A key question in your Workplace Innovation Action Plan is “Who to involve?” Relevant stakeholders include people at every level of the company – front line employees, supervisors, line managers, senior management, board members and trade union representatives, all of whom may be affected but in different ways. They might also include customers, suppliers or even members of the local community. It is important to remember that people in each of these categories can offer valuable resources in terms of knowledge and commitment to change – or they can become serious obstacles.
Dialogue is central to engaging stakeholders. Thinking about change is often easier away from the pressures of day-to-day firefighting, hence the value of time-out sessions both for management and for front line teams (whether formal events or even meetings in the local pub!). Such sessions should explicitly avoid discussion of immediate issues and focus exclusively on the longer term horizon.
Personal networking can also be highly effective in engaging stakeholders. Building relationships with individuals at all levels of the organisation who are opinion formers, influencers or simply have an ear to the ground offers invaluable insights into potential issues, obstacles and allies.
Change often feels like a low priority when there are so many more immediate tasks to address. But delaying change may intensify the impact of external threats and offer a real advantage to competitors.

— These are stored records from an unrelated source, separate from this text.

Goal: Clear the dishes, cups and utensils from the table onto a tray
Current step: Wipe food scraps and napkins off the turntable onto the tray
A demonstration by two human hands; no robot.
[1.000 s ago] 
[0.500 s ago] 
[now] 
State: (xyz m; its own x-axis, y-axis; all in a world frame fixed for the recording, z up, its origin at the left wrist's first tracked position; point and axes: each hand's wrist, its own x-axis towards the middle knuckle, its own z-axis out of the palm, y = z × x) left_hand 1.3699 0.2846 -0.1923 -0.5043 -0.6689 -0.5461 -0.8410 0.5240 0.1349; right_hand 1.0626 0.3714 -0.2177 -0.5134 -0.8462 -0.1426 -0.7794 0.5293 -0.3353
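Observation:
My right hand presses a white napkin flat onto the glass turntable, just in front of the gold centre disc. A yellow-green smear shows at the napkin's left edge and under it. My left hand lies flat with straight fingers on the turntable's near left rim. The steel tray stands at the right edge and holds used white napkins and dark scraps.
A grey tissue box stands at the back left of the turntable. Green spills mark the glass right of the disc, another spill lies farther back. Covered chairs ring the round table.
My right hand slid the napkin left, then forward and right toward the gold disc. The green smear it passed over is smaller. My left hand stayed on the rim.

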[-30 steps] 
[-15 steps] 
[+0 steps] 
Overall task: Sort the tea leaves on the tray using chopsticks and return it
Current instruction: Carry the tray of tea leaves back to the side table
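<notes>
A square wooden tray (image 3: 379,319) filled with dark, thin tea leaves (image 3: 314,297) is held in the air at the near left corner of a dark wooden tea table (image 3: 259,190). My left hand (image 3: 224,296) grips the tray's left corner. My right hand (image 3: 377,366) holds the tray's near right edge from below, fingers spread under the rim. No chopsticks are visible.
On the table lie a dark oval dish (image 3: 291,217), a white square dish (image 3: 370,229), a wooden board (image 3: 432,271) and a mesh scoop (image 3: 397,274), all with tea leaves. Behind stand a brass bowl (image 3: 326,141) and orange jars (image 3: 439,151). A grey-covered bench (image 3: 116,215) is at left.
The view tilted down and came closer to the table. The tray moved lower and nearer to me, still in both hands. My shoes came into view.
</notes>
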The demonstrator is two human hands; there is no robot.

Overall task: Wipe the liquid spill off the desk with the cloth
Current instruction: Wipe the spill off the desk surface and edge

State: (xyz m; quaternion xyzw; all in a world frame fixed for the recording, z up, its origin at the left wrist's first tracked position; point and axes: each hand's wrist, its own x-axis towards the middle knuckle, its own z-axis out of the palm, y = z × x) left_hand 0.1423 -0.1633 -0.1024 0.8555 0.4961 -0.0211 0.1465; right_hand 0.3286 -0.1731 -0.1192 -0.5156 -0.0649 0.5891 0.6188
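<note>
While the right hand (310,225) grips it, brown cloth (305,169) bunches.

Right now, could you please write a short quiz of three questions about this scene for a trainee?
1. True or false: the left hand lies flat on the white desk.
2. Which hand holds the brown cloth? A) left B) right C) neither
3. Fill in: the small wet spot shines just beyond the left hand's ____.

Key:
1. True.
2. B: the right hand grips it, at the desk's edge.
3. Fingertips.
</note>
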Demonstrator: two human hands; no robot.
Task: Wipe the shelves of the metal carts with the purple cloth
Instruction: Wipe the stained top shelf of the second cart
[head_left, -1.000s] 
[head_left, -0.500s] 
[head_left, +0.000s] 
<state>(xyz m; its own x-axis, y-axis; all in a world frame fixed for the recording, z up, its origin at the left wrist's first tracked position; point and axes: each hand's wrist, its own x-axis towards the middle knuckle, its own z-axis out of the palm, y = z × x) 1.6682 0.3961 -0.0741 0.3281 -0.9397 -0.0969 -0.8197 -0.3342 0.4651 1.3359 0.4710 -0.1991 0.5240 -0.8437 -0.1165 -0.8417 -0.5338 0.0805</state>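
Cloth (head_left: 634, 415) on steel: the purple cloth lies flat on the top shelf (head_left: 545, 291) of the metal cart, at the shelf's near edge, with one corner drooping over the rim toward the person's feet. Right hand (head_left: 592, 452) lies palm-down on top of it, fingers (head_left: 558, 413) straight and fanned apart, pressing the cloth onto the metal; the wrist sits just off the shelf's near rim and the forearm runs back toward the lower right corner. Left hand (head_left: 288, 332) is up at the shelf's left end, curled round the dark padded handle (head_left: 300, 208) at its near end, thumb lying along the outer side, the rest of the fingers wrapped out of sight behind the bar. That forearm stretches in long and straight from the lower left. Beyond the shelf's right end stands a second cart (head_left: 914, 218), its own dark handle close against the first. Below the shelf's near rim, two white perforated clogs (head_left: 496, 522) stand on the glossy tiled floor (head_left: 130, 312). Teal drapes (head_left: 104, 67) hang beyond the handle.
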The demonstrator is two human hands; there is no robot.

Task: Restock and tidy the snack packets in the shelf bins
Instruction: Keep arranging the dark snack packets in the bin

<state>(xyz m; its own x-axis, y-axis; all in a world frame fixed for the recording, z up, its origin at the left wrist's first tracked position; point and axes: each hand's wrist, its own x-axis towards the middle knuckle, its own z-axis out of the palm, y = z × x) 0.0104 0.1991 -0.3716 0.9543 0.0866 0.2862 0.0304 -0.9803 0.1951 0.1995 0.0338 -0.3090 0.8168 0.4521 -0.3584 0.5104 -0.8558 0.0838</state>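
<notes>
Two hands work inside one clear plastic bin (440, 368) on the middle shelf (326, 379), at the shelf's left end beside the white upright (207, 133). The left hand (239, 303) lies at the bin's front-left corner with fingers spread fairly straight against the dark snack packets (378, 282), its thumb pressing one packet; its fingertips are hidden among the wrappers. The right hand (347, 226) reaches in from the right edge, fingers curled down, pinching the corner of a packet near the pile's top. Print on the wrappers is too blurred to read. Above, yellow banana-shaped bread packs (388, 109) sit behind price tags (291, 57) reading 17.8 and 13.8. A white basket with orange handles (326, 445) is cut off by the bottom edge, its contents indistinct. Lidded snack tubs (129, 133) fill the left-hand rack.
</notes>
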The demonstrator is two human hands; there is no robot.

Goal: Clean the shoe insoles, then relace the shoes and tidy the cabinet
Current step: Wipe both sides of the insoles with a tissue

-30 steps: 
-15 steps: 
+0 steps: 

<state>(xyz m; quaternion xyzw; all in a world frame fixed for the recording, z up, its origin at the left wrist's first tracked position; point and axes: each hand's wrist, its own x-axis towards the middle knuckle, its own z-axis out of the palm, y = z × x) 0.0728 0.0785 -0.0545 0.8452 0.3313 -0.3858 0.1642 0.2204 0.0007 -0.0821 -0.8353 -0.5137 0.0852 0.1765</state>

Senior managers have a key role to play in making and protecting times and spaces in which dialogue about the need and potential for change can take place openly, inclusively and creatively.
Having identified and convened relevant groups of stakeholders, there will be a need to identify and agree principal targets and opportunities for innovation or improvement. In the Delivering Strategic Goals module, we show that workplace practices must be closely aligned with the organisation’s vision and strategy. For many employees, day-to-day experiences in the workplace provide the most tangible sense of an organisation’s ‘real’ values and direction.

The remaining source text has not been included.